- WORK TO BE COMPLETED -
Please transcribe the data that follows without the pictures, keeping every word the same.

- RECORDED DATA -

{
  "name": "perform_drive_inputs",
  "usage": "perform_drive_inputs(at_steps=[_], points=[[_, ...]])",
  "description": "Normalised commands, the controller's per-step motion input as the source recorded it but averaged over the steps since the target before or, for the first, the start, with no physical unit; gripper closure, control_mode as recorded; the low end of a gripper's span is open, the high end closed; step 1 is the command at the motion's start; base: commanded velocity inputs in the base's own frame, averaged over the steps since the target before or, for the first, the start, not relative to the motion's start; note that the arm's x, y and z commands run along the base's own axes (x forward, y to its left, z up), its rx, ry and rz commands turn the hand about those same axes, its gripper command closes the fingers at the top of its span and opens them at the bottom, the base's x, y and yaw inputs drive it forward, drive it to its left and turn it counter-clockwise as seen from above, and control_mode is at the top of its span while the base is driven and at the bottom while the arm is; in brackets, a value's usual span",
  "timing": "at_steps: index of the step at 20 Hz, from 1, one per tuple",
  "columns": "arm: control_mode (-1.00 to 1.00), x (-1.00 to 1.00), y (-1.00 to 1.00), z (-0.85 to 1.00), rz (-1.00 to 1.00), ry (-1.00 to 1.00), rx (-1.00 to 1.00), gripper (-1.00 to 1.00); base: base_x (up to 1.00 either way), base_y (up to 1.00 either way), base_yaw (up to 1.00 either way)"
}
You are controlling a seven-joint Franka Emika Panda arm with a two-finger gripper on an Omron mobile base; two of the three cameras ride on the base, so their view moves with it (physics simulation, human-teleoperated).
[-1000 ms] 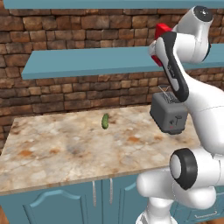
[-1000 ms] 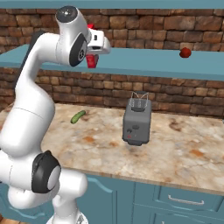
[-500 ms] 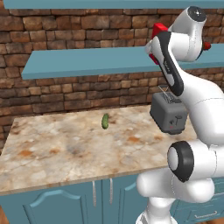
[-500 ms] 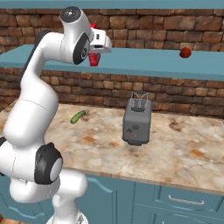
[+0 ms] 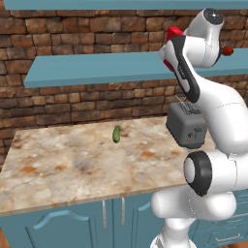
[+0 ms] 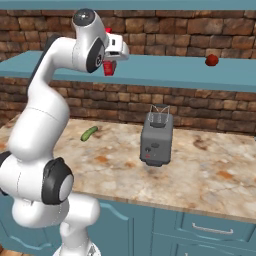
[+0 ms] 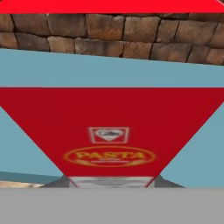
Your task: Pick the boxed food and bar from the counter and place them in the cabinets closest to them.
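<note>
My gripper [image 6: 112, 52] is shut on the boxed food [image 6: 108, 67], a red carton held upright at the height of the lower teal cabinet shelf [image 6: 175, 75], by its front edge. From the left base camera the carton's red top [image 5: 173, 34] peeks from behind my arm, in front of the same shelf [image 5: 97, 70]. The hand camera looks close onto the carton's face [image 7: 109, 127] with a yellow "PASTA" label; the teal shelf [image 7: 109, 70] and brick wall lie behind it. The counter [image 5: 72, 164] lies well below. The bar is out of view.
A grey toaster [image 6: 156, 140] stands on the counter under the shelf, right of my arm. A small green pickle [image 5: 116, 134] lies near the wall. A red round fruit [image 6: 212, 60] rests on the shelf farther right. Another teal shelf [image 5: 97, 4] runs above.
My arm has carried the carton a little further toward the shelf. The toaster, pickle and fruit have stayed put.
</note>
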Motion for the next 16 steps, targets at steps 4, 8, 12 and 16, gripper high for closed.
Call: perform_drive_inputs(at_steps=[4, 8, 12, 16], points=[[-1.00, 0.24, 0.00, -0.01, -0.01, 0.00, 0.00, 1.00, 0.00, 0.00, 0.00], [-1.00, 0.27, 0.00, 0.00, -0.01, 0.00, 0.00, 1.00, 0.00, 0.00, 0.00], [-1.00, 0.17, 0.00, 0.00, 0.00, 0.00, 0.00, 1.00, 0.00, 0.00, 0.00], [-1.00, 0.12, 0.00, 0.00, 0.00, 0.00, 0.00, 1.00, 0.00, 0.00, 0.00]])
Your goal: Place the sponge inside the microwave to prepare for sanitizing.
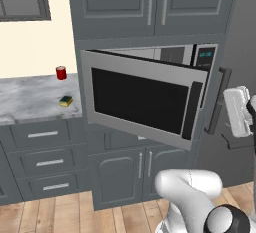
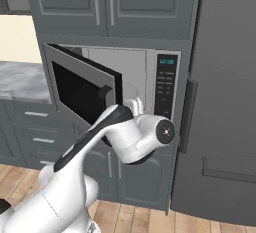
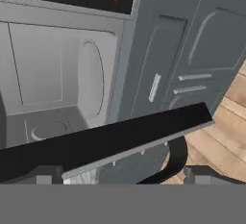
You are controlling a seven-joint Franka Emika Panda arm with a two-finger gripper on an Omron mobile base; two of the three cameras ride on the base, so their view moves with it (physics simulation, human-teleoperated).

- OUTPUT -
{
  "name": "perform_drive_inputs",
  "usage": "perform_drive_inputs(at_steps=[_], points=[[_, ...]])",
  "description": "Normalised commands, the controller's per-step motion input as the source recorded it but averaged over the steps since the target before or, for the first, the start, with no physical unit; gripper closure, control_mode as recorded; the low end of a gripper's span is open, the high end closed; step 1 is the command at the motion's start; base: commanded velocity inputs in the base's own frame, averaged over the steps since the target before or, for the first, the start, not relative to the motion's start; note that the arm's x, y and z commands run along the base's own axes (x forward, y to its left, z up), its rx, ry and rz commands turn the hand about those same axes, its gripper command closes the fingers at the top of its span and opens them at the bottom, the base's x, y and yaw inputs drive it forward, drive it to its left and turn it counter-clockwise as seen from above, and control_mode is at the top of its span while the base is driven and at the bottom while the arm is; in brackets, a value's usual span",
  "timing": "at_steps: index of the step at 20 Hz, from 1, one per tuple",
  "columns": "arm: control_mode (-1.00 to 1.00), x (-1.00 to 1.00), y (-1.00 to 1.00), z (-0.85 to 1.00), rz (-1.00 to 1.00), ry (-1.00 to 1.00), rx (-1.00 to 1.00), gripper (-1.00 to 1.00); base: base_x (up to 1.00 either way), base_y (up to 1.00 either way), base_yaw (up to 1.00 either way)"
}
You are controlling a seven-joint Franka Emika Panda arm with a two-finger gripper on an Omron mobile base; two of the three cameras ride on the base, so their view moves with it (physics simulation, human-teleoperated).
[-1000 ms] 
[-1000 ms] 
[-500 ms] 
[-500 ms] 
[+0 ms] 
[+0 ms] 
[+0 ms] 
Your task: Pick the boxed food and bar from the counter and place them in the cabinets closest to them.
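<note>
My gripper [image 6: 112, 52] is shut on the boxed food [image 6: 108, 67], a red carton held upright at the height of the lower teal cabinet shelf [image 6: 175, 75], by its front edge. From the left base camera the carton's red top [image 5: 173, 34] peeks from behind my arm, in front of the same shelf [image 5: 97, 70]. The hand camera looks close onto the carton's face [image 7: 109, 127] with a yellow "PASTA" label; the teal shelf [image 7: 109, 70] and brick wall lie behind it. The counter [image 5: 72, 164] lies well below. The bar is out of view.
A grey toaster [image 6: 156, 140] stands on the counter under the shelf, right of my arm. A small green pickle [image 5: 116, 134] lies near the wall. A red round fruit [image 6: 212, 60] rests on the shelf farther right. Another teal shelf [image 5: 97, 4] runs above.
My arm has carried the carton a little further toward the shelf. The toaster, pickle and fruit have stayed put.
</note>
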Motion for the next 16 steps, targets at steps 4, 8, 12 and 16, gripper high for closed.
Call: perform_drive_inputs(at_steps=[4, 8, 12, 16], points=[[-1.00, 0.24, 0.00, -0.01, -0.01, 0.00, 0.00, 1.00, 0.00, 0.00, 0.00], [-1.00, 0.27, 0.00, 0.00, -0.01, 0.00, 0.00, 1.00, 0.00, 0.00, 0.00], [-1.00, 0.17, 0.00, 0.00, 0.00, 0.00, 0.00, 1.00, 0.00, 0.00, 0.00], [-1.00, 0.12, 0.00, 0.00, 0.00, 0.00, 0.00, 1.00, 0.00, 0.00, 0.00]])
Your goal: Place the sponge inside the microwave to prepare for sanitizing.
You are controlling a seven-joint Franka Emika Panda arm with a two-finger gripper on an Omron mobile base; two of the three cameras ride on the base, so their view moves with it (physics simulation, human-teleoperated).

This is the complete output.